▶ Work required
The answer must be an exact reproduction of the lines from the start of the records below through the line containing "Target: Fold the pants", and nothing more.

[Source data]
▼

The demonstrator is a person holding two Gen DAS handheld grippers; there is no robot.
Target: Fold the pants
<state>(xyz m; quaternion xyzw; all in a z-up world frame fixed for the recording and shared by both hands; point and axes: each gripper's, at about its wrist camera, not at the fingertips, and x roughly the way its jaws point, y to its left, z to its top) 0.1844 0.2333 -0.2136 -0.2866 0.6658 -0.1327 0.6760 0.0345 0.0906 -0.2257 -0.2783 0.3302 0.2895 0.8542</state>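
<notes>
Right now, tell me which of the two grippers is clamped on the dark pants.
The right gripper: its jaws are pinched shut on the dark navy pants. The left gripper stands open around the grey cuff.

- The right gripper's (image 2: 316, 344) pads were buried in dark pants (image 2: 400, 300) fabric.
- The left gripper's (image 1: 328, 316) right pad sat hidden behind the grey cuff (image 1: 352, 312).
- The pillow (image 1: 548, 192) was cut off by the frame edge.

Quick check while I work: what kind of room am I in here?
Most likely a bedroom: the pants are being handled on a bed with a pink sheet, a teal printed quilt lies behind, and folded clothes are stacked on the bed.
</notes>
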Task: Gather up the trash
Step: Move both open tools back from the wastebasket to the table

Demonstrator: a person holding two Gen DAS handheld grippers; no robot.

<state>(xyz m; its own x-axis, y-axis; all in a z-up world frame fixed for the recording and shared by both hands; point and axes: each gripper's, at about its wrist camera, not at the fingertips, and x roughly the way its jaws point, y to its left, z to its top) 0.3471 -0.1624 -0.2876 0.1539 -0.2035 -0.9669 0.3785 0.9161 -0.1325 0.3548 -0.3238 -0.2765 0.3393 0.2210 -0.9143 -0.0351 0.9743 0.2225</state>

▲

▶ Result of the task
The demonstrator is a person holding two Gen DAS handheld grippers; there is no robot.
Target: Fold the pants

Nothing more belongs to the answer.